RECORDS SUPPLIED »
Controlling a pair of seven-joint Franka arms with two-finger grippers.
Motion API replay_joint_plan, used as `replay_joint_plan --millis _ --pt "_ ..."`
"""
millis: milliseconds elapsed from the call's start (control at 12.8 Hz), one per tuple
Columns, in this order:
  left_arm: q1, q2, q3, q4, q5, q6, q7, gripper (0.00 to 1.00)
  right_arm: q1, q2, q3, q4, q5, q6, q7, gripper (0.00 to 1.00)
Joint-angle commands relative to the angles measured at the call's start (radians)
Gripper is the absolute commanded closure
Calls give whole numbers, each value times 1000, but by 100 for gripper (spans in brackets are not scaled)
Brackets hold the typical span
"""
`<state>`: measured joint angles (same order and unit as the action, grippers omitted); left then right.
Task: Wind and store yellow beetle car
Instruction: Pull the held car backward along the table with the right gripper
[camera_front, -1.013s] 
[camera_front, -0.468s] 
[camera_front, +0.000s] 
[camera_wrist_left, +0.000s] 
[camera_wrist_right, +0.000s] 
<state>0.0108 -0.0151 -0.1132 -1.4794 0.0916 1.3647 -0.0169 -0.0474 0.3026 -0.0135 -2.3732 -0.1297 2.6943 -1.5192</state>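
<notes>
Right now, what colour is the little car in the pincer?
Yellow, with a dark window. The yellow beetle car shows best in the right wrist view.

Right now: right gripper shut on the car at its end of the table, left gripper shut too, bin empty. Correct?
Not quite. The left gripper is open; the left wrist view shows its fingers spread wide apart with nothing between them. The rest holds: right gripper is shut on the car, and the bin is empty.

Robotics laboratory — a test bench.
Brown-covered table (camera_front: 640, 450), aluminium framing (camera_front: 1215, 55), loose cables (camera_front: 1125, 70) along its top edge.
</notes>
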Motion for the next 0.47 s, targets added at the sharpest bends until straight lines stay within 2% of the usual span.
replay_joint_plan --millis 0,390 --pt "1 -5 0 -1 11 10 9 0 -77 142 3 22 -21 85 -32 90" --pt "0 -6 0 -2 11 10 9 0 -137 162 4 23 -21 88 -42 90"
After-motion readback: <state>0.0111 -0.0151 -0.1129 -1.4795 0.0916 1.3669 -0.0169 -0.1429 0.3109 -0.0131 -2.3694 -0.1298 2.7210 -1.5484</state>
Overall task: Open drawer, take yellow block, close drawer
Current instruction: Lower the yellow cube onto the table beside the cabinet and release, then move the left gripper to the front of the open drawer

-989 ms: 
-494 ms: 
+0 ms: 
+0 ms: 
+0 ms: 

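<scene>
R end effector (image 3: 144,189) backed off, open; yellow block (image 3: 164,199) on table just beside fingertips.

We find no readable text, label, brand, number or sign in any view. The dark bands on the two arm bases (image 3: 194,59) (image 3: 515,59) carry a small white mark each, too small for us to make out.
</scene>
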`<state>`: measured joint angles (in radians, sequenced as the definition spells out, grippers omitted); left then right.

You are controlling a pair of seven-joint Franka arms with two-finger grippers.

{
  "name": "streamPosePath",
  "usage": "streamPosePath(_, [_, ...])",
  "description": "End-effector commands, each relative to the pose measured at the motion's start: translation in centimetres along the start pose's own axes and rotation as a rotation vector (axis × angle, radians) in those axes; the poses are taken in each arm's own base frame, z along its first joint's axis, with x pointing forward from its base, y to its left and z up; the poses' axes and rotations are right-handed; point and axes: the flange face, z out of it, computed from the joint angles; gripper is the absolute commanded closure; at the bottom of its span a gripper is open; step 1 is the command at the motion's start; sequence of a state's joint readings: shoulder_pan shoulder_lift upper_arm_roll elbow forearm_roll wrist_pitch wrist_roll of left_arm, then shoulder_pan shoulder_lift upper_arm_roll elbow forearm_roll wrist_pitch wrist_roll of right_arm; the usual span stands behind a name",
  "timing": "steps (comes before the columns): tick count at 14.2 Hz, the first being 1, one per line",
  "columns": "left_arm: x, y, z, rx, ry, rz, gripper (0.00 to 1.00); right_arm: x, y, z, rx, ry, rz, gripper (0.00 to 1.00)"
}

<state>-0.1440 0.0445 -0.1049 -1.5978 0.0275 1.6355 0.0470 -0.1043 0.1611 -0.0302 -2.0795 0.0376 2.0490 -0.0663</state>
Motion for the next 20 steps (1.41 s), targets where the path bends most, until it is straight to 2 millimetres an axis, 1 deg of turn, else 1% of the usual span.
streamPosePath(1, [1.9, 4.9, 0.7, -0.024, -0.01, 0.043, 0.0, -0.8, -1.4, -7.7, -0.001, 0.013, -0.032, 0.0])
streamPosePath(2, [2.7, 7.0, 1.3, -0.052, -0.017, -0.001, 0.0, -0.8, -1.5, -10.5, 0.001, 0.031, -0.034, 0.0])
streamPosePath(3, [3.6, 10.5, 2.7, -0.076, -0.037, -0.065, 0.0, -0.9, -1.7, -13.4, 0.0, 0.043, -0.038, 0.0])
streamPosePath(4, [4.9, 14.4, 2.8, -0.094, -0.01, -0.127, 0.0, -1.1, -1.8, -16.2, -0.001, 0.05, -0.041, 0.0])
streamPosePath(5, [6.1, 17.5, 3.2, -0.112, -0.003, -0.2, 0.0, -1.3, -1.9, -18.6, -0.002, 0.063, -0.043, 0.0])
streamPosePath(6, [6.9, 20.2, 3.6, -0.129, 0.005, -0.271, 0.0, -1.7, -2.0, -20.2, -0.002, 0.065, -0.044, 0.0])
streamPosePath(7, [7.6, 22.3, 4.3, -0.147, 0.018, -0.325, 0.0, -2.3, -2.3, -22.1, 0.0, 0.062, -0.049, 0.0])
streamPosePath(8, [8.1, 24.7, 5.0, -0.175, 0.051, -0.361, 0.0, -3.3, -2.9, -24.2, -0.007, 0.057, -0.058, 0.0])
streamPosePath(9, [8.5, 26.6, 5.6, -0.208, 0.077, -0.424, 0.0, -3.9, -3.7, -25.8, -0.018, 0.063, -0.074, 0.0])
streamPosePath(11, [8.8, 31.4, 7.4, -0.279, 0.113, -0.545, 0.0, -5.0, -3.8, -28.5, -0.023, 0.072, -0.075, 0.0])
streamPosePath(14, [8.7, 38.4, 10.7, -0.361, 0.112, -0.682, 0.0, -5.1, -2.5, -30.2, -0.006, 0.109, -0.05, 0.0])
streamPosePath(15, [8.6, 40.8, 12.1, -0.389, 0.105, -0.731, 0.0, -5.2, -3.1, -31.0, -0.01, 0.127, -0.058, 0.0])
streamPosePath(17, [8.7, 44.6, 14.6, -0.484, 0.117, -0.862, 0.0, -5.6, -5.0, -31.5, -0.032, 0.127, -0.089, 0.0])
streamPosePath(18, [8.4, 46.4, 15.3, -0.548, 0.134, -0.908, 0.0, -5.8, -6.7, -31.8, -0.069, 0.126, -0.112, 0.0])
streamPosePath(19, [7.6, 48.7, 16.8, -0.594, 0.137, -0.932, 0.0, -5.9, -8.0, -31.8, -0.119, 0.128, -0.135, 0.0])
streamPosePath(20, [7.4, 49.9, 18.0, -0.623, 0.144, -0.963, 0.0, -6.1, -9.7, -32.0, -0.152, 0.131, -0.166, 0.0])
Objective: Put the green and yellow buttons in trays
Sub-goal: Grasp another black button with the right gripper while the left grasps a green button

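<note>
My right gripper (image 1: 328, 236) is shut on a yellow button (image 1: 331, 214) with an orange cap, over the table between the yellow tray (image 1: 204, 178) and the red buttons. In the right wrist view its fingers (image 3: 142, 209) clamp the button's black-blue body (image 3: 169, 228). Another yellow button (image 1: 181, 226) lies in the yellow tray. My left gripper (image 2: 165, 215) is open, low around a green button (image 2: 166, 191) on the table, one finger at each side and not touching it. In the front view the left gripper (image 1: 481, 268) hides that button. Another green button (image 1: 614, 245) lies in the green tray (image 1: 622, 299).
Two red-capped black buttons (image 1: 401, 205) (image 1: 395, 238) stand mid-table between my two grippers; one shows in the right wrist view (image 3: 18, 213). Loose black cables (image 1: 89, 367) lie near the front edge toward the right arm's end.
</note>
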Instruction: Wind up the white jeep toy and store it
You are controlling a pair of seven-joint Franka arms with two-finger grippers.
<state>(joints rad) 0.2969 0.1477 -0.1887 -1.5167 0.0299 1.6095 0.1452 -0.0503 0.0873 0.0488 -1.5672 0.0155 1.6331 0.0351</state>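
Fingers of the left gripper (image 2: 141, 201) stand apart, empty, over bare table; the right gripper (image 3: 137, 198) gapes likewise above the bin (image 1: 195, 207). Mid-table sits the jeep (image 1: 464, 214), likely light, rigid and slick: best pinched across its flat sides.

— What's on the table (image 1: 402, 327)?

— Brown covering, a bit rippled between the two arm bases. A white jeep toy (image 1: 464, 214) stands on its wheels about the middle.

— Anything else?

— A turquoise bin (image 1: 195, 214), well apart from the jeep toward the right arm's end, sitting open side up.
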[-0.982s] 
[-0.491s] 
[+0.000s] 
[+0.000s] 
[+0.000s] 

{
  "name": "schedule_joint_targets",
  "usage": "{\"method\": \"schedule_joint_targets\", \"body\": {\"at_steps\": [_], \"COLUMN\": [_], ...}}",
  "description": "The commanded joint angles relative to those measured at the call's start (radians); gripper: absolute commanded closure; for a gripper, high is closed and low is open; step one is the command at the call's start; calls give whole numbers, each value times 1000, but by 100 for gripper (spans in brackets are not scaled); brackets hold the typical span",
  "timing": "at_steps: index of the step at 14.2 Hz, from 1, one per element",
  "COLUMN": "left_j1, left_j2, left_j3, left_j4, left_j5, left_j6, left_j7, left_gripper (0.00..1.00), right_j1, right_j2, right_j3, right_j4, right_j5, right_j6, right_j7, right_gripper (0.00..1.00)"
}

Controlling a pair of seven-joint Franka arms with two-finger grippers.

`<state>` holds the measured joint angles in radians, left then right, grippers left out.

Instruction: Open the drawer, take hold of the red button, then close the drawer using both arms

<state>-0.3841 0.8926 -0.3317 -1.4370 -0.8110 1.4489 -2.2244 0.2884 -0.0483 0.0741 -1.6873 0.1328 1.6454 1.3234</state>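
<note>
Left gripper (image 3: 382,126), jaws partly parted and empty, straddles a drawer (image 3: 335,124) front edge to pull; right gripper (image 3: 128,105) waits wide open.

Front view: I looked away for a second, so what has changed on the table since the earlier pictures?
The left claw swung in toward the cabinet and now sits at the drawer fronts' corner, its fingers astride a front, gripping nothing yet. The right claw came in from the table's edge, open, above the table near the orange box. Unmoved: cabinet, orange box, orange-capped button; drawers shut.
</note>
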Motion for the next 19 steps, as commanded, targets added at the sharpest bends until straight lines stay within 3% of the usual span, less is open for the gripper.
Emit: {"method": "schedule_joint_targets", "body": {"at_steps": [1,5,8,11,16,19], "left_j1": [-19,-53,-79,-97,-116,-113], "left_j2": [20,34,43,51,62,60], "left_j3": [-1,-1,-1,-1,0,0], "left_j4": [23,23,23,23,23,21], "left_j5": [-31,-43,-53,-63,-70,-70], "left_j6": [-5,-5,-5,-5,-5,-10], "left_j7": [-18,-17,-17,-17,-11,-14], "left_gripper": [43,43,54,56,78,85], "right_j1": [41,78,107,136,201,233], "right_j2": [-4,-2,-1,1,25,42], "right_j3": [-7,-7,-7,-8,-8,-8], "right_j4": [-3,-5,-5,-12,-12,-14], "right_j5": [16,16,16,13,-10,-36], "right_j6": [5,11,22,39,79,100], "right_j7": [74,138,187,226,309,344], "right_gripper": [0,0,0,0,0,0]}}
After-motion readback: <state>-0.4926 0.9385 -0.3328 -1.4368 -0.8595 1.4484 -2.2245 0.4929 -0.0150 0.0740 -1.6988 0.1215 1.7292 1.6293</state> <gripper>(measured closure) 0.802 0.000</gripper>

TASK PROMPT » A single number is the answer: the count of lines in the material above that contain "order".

EXPECTED OUTPUT » 2